• **EXERCISE**:
The only thing to send back is the number of lines below that hold the string "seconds".

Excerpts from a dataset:
╔══
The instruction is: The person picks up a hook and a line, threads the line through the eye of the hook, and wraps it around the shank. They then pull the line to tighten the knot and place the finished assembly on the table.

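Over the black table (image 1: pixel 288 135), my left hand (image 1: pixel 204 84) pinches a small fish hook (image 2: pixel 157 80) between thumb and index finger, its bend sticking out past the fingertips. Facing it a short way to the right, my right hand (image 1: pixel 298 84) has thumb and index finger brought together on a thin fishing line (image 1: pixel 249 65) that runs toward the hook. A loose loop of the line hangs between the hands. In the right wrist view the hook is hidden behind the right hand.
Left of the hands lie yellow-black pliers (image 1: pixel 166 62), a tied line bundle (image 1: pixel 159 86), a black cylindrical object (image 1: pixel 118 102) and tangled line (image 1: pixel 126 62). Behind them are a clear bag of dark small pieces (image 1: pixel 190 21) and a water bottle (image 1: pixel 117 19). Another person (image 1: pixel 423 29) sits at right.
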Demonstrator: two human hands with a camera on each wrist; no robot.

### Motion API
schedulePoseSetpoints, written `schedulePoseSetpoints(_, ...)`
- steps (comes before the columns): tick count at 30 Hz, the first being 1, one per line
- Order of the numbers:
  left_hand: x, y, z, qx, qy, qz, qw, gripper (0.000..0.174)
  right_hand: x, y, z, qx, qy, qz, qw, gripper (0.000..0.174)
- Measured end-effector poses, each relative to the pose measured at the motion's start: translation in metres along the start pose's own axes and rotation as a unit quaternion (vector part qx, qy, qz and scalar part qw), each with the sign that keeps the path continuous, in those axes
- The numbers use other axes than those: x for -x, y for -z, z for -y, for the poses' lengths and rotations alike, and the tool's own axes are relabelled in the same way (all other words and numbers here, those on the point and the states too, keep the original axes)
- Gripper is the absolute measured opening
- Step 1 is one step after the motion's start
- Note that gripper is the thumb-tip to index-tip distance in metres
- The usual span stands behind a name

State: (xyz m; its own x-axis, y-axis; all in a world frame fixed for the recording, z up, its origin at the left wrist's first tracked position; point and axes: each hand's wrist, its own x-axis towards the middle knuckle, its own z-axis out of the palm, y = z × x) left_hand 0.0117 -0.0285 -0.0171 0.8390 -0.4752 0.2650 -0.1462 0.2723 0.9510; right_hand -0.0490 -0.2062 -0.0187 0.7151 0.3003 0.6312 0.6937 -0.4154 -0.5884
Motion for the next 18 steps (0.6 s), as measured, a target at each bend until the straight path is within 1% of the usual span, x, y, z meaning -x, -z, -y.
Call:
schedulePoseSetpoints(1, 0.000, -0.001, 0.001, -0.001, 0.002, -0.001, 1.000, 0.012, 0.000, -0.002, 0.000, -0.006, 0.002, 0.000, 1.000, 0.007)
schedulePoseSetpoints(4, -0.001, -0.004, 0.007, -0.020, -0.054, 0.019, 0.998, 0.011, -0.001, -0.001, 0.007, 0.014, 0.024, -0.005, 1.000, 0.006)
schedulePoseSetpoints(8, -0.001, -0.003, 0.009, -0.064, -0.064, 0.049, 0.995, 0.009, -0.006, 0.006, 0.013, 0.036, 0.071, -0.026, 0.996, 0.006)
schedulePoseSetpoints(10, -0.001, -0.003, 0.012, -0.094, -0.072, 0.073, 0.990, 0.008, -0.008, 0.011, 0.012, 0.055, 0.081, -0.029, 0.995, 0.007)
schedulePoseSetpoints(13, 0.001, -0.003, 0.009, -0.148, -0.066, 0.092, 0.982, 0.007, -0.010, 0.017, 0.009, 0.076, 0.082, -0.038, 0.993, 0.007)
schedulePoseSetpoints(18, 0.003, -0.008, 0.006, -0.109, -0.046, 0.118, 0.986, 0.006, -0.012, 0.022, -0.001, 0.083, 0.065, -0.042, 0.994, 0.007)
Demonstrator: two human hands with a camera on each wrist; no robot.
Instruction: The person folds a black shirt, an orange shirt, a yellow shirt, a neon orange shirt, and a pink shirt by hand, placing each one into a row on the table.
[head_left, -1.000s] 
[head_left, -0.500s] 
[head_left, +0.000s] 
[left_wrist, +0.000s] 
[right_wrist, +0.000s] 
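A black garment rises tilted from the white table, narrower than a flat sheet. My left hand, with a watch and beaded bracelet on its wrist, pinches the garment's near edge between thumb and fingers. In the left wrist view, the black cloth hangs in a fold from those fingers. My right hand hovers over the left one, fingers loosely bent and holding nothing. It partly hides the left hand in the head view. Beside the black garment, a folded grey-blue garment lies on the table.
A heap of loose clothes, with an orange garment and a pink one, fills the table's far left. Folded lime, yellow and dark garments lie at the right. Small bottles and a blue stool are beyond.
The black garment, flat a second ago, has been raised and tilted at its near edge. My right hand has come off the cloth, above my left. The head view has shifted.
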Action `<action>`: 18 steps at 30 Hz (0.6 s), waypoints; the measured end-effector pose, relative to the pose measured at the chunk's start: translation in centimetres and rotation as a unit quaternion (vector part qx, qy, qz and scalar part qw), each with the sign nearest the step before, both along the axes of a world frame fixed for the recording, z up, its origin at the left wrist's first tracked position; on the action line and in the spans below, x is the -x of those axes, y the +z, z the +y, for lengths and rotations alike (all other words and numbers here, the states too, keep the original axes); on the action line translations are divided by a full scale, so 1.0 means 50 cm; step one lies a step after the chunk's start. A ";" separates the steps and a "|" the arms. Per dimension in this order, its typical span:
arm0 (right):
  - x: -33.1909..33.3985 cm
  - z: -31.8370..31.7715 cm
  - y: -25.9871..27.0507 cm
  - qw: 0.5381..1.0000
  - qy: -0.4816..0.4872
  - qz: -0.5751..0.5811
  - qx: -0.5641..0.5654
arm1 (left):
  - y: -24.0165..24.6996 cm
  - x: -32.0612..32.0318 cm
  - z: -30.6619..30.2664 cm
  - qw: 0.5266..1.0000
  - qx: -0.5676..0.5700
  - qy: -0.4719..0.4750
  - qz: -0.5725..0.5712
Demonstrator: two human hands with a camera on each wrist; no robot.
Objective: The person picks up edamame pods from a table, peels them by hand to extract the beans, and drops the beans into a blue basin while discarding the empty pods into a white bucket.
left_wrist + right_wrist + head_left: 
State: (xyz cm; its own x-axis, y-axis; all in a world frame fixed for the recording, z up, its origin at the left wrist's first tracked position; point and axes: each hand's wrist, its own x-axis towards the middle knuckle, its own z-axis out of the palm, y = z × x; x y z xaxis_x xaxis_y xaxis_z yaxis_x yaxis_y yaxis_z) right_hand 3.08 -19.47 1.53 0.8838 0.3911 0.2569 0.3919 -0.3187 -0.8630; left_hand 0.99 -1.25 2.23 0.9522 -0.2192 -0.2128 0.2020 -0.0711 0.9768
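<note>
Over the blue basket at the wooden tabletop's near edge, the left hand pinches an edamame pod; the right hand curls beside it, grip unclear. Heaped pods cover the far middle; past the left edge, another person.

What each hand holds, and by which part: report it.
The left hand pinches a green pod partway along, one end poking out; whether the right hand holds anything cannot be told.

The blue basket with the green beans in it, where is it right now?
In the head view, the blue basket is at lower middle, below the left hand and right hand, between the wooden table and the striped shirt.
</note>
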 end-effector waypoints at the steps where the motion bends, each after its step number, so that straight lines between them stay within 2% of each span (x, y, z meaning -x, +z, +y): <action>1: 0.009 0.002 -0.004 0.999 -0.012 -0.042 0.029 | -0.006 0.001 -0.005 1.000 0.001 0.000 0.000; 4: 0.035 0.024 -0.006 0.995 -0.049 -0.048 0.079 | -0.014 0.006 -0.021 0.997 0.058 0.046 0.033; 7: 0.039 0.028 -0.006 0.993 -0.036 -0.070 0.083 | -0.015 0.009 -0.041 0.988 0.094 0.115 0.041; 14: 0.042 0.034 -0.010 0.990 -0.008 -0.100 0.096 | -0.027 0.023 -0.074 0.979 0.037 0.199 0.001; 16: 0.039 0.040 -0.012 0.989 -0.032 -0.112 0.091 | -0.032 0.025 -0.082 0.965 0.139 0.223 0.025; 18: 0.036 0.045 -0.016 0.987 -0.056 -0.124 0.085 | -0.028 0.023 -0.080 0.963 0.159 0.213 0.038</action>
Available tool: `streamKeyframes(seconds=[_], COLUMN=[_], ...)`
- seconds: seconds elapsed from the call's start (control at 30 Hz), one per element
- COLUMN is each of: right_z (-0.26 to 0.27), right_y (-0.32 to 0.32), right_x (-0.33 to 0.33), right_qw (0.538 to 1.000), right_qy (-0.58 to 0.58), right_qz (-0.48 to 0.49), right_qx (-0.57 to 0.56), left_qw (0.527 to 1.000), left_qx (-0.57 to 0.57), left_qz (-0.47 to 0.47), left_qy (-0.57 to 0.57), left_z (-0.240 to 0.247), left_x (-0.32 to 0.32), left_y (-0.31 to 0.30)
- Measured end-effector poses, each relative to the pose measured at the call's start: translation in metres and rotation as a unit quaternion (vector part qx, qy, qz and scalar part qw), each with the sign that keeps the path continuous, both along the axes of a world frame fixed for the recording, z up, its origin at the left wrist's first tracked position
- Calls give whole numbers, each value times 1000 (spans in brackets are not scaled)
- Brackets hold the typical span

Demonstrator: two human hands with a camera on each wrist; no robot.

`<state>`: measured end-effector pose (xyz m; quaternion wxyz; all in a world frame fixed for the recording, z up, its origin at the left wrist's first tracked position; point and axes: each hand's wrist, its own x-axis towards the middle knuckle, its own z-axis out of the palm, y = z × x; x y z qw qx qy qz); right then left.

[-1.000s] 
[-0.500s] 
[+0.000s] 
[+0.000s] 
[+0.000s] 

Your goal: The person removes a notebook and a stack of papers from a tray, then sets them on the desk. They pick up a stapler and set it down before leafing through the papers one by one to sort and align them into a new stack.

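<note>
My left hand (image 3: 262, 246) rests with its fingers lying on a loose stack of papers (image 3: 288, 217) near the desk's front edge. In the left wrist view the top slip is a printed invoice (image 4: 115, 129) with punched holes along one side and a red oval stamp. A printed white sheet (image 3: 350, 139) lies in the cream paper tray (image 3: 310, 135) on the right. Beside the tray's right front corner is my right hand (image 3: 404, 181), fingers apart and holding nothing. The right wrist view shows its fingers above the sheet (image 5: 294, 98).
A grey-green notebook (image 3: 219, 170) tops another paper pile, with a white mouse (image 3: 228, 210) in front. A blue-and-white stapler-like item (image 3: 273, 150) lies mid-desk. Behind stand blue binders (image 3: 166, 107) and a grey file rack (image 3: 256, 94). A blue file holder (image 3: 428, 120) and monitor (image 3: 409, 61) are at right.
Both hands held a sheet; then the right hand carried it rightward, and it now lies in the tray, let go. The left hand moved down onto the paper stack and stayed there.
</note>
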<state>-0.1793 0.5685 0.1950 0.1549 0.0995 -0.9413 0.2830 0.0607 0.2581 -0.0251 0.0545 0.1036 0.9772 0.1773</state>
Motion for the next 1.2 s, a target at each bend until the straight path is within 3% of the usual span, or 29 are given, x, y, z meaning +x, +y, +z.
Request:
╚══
• **SOLUTION TO THIS EXERCISE**:
2